The differential thermal analysis (DTA) is a very useful technique to identify the phases coexisting during the hydration of cement pastes. Fig. 6 shows the DTA thermograms of the investigated pozzolanic cement pastes made from PC and MK with/without rice husk ash cured in water for 180 days. The broad peaks in thermograms below 300 °C are attributed to the dehydration of calcium silicate hydrate (CSH), calcium aluminate hydrate (CAH) as well as calcium sulfoaluminate hydrate (CSAH). The endothermic peak at 450 °C is due to the decomposition of CH. In the blended cement pastes made from OPC and MK blends in the absence of rice husk ash, the intensity of CH peak at about 450 °C indicates that MK reacts with CH liberated from the hydration of cement and forms additional calcium silicate, aluminate as well as sulfoaluminate hydrates, this peak (at about 450 °C) decreases with increasing rice husk ash content up to 10% (mixes R1&R2). Therefore, rice husk ash, due to its very high surface area interacts rapidly with the free calcium hydroxide, liberated from the hydration, leading to the formation of excessive amounts of calcium silicate hydrates (CSH) Abdel Rahman and et al. (2016).

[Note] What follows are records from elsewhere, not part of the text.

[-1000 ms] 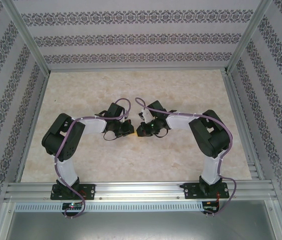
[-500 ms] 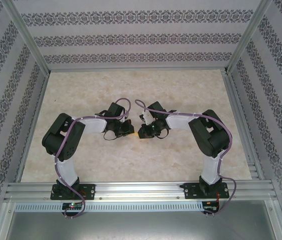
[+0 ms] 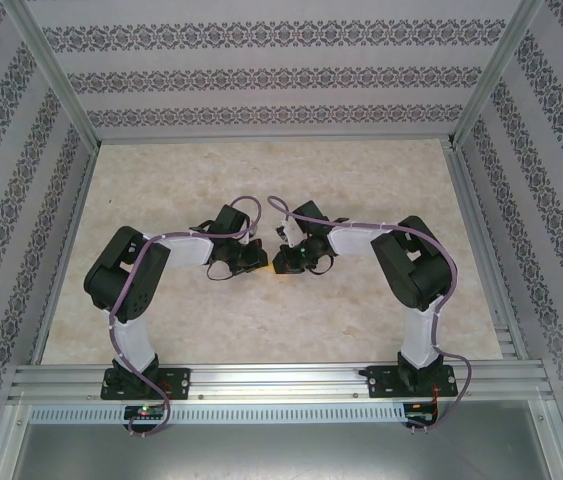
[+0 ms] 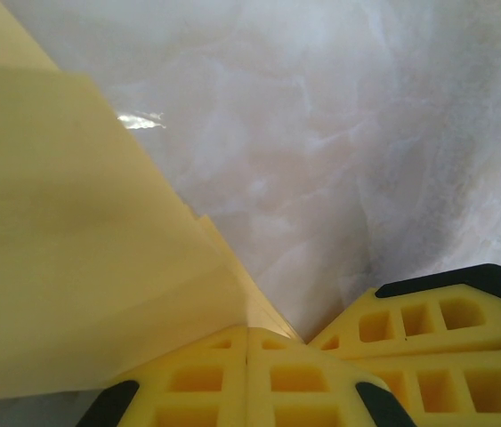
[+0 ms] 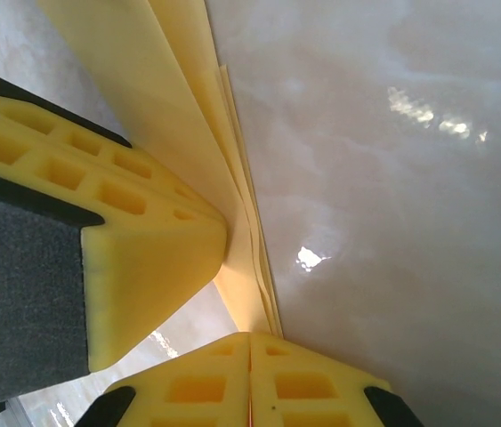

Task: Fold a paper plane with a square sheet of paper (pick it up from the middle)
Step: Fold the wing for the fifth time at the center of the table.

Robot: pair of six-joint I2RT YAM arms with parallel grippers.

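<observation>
The square sheet of paper [image 4: 81,249] is yellow and folded into stacked layers with a sharp crease. My left gripper [image 4: 248,336] is shut on its lower edge. My right gripper [image 5: 250,338] is shut on the same folded paper [image 5: 170,98], pinching the layers where they taper. The two grippers meet tip to tip: the right gripper's yellow fingers [image 4: 428,329] sit beside the left one, and a left finger [image 5: 134,240] presses against the paper. From above, left gripper [image 3: 260,262] and right gripper [image 3: 280,264] touch at mid-table over a sliver of paper [image 3: 278,273]. The grippers hide the paper's outline.
The pale marble-look table [image 3: 361,320] lies under both arms. Patterned walls and metal frame posts [image 3: 56,80] enclose it on three sides. An aluminium rail [image 3: 281,380] carries the arm bases at the near edge.
The right arm's elbow and wrist have shifted slightly left and back; both grippers stay shut on the paper, tip to tip. The left arm has barely moved.
</observation>
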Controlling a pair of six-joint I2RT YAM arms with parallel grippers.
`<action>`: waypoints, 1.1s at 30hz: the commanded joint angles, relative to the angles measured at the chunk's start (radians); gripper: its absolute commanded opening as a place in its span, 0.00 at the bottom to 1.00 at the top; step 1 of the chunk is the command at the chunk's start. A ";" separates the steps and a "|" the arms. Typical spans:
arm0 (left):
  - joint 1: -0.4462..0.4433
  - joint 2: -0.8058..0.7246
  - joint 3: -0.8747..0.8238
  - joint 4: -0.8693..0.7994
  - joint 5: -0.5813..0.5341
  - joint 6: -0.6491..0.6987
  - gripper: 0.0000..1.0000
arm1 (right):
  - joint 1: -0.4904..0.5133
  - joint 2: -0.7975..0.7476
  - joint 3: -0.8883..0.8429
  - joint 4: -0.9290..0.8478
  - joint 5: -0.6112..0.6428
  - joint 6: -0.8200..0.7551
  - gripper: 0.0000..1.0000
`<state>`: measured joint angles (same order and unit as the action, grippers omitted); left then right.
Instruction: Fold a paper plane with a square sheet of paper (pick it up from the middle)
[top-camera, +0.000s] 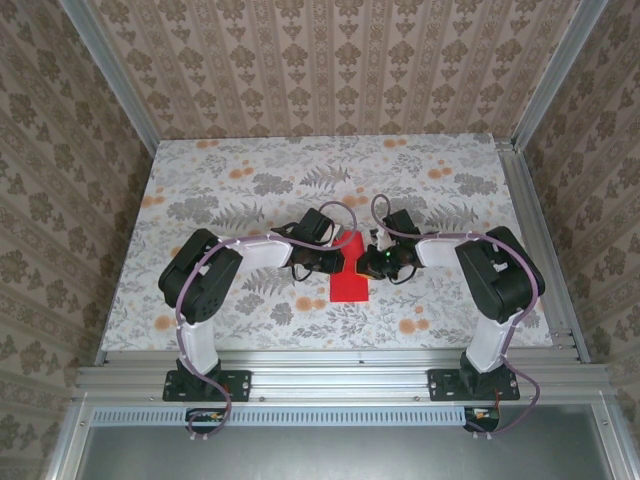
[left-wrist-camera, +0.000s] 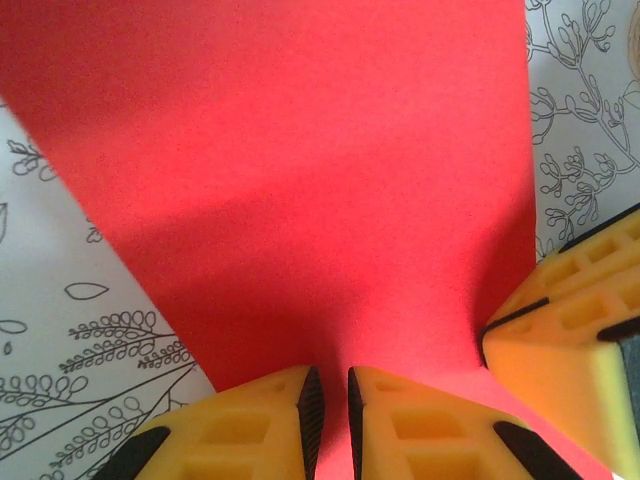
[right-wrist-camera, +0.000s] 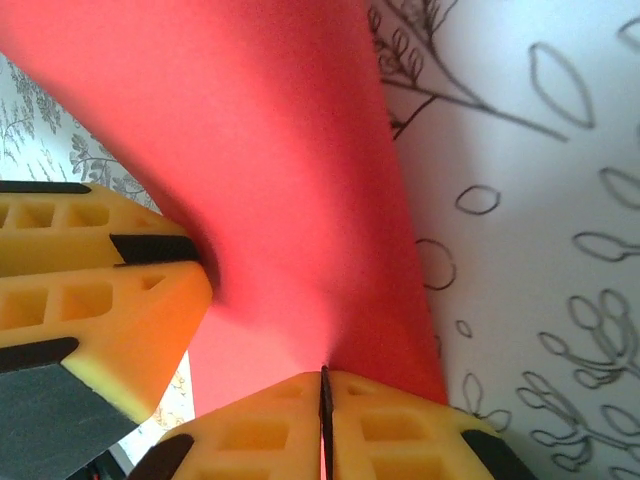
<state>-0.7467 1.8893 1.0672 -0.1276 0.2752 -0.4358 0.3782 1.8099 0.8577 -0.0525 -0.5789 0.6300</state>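
left tool (left-wrist-camera: 330, 400) pinches red sheet (left-wrist-camera: 300, 180) | right tool (right-wrist-camera: 325, 390) pinches it too | sheet edges cropped

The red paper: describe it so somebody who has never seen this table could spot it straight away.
On the floral table, at the middle of its near half, is the red paper, pinched by the left claw and the right claw. It is the one plain bright red thing among grey and orange flower prints.
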 joint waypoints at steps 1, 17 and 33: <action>-0.001 0.026 -0.044 -0.145 -0.074 0.038 0.20 | -0.043 -0.010 -0.024 -0.088 0.114 -0.052 0.13; 0.000 0.042 -0.036 -0.141 -0.062 0.047 0.20 | -0.015 -0.108 0.083 -0.094 0.004 0.006 0.10; 0.000 0.016 -0.069 -0.130 -0.056 0.055 0.20 | -0.047 0.123 0.188 -0.062 0.063 -0.042 0.04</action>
<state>-0.7486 1.8851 1.0580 -0.1207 0.2722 -0.4095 0.3470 1.9106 1.0180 -0.1013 -0.5621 0.6231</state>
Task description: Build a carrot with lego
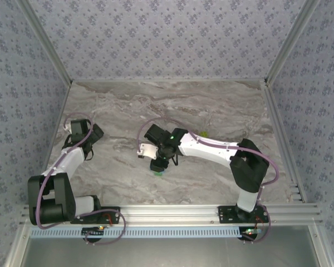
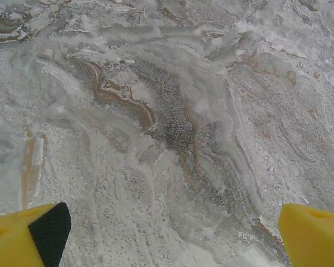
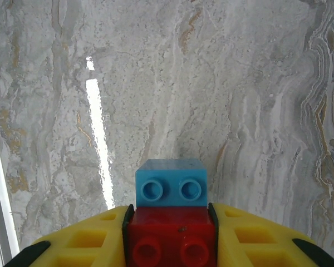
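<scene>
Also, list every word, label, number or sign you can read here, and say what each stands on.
No text can be read.
Studs of the blue brick and the red brick: any embossing is too blurred to read.
On the wallpaper: flower pattern, no words.
On the small dark board by the left arm's base: too small to read.

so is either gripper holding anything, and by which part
The right gripper clamps a lego stack by its red brick, the blue brick sticking out ahead. The left gripper is open, holding nothing.
</scene>
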You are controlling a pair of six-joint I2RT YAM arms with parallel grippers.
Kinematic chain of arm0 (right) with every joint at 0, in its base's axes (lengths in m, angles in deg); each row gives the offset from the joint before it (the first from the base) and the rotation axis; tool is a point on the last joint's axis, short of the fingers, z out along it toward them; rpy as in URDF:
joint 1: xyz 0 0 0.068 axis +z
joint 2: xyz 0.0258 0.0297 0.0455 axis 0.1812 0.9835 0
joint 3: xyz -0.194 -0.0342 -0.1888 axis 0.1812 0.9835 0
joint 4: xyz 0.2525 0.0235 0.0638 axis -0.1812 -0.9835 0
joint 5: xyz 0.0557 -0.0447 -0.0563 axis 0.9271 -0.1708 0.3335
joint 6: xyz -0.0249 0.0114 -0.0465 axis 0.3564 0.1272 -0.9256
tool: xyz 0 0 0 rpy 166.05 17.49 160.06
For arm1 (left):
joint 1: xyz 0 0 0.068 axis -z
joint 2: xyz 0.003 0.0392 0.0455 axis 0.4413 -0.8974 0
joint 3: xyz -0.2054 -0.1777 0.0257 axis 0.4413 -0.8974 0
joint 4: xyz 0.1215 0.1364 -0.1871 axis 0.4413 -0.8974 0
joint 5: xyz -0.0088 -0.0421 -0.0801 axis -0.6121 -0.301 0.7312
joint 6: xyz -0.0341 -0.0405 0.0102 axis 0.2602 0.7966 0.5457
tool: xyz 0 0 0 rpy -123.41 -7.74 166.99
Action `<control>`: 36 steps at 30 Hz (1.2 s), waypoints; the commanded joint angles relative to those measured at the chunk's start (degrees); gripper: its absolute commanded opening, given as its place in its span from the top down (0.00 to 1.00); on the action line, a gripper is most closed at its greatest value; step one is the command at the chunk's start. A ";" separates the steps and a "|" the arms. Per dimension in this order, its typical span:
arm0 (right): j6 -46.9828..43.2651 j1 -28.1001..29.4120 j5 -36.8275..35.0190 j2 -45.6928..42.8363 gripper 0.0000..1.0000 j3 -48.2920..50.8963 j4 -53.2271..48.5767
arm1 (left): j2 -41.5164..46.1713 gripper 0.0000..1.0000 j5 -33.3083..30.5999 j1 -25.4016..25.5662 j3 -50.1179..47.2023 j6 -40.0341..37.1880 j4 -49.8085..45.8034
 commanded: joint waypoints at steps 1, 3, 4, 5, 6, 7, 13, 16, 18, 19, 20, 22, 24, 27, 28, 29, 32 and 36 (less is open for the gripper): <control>-1.42 0.14 -1.46 1.41 0.63 -0.44 -0.67 | -0.50 0.02 0.48 -0.39 2.47 0.21 0.36; -1.50 -0.06 -1.11 1.35 0.62 -0.32 -0.29 | -0.50 0.02 0.53 -0.39 2.54 0.21 0.36; -1.50 -0.25 -0.92 1.28 0.61 -0.21 -0.20 | -0.50 0.03 0.51 -0.39 2.53 0.21 0.36; -1.44 -0.41 -0.68 1.17 0.61 -0.11 -0.04 | -0.50 0.03 0.38 -0.38 2.42 0.21 0.36; -1.44 -0.58 -0.52 1.03 0.60 0.11 0.13 | -0.50 0.02 0.49 -0.39 2.44 0.16 0.36; -1.47 -0.72 -0.30 0.87 0.60 0.30 0.32 | -0.42 0.03 0.47 -0.38 2.46 0.21 0.29; -0.85 -1.56 1.79 -1.18 0.44 1.26 1.21 | -0.41 0.03 0.42 -0.37 2.44 0.20 0.26; -0.68 -1.94 2.18 -2.46 0.37 1.09 1.08 | -0.31 0.02 0.52 -0.39 2.40 0.21 0.28; -0.59 -2.25 2.76 -3.56 0.35 0.83 0.77 | -0.33 0.02 0.49 -0.39 2.33 0.16 0.28; -0.50 -2.42 3.25 -4.27 0.33 0.67 0.89 | -0.24 0.03 0.43 -0.39 2.32 0.12 0.26; -0.48 -2.61 3.79 -5.14 0.32 0.46 0.91 | -0.18 0.03 0.37 -0.34 2.33 0.09 0.19; -0.46 -2.98 4.58 -6.75 0.31 -0.29 0.58 | -0.07 0.03 0.39 -0.37 2.24 0.10 0.18; -0.46 -3.28 4.36 -8.58 0.29 -1.42 0.08 | 0.09 0.02 0.37 -0.34 2.22 0.12 0.09; 0.20 -5.13 3.43 -10.79 0.27 -3.36 0.41 | 0.11 0.02 0.35 -0.38 2.13 0.12 0.10; 0.34 -5.93 2.69 -10.73 0.26 -4.42 0.30 | 0.12 0.02 0.35 -0.39 2.13 0.20 0.10; 0.34 -6.93 1.84 -10.07 0.26 -5.97 -0.24 | 0.15 0.03 0.40 -0.39 2.06 0.21 0.11; 0.84 -9.96 -1.17 -4.03 0.26 -12.50 -3.47 | 0.21 0.03 0.40 -0.37 2.13 0.21 0.10; 2.21 -13.59 -4.83 9.17 0.26 -24.66 -8.40 | 0.24 0.02 0.35 -0.39 2.12 0.21 0.10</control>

DTA thermograms of the hardened specimens made from PC and MK with/without rice husk ash for 180 days.
Figure 6
DTA thermograms of the hardened specimens made from PC and MK with/without rice husk ash for 180 days.

3.1.6

3.1.6 XRD results

The XRD technique is a very useful technique to identify the phase composition which forms during the hydration of the investigated OPC-MK blends, as well as blended hardened cement pastes containing rice husk ash. The XRD patterns of the investigated hardened OPC (mix. B), and MK paste without rice husk ash cured in water for 180 days (mix R0) show the main peak characteristics to Portlandite (CH). This is due to the reaction of MK with CH liberated from the hydration of cement to form additional calcium silicate hydrates. The XRD patterns of the investigated hardened OPC-MK paste with rice husk ash, there is a noticeable decrease in the intensity of the main peak of CH.

Fig. 7 illustrates the XRD patterns of the investigated pozzolanic cement pastes made from PC and MK with/without rice husk ash cured in water for 180 days. It was observed that the amount of portlandite decreases with increasing rice husk ash content up to 10% (mixes R1&R2) because of pozzolanic activity of rice husk ash which consumes portlandite forming additional C–S–H.

XRD patterns of the hardened specimens made from PC and MK with/without rice husk ash for 180 days.
Figure 7
XRD patterns of the hardened specimens made from PC and MK with/without rice husk ash for 180 days.

4

4 Conclusion

The main conclusions derived from this study could be summarized as follows: At the early ages of hydration rice husk ash acts as filler whereas at later ages it acts as pozzolana. Increasing rice husk ash content makes a dilution effect, requires higher water demands and forms a layer of rice husk ash particles around anhydrous cement grains which delays the hydration of cement. Accordingly it is recommended to use the pozzolanic cement mix containing 75 wt% OPC, 20–15 wt% MK and 5–10 wt% rice husk ash, respectively instead of OPC and control cement for general construction purposes. In addition, the utilization of rice husk ash in construction purposes solves the problem of its disposal thus keeping the environment free from pollution.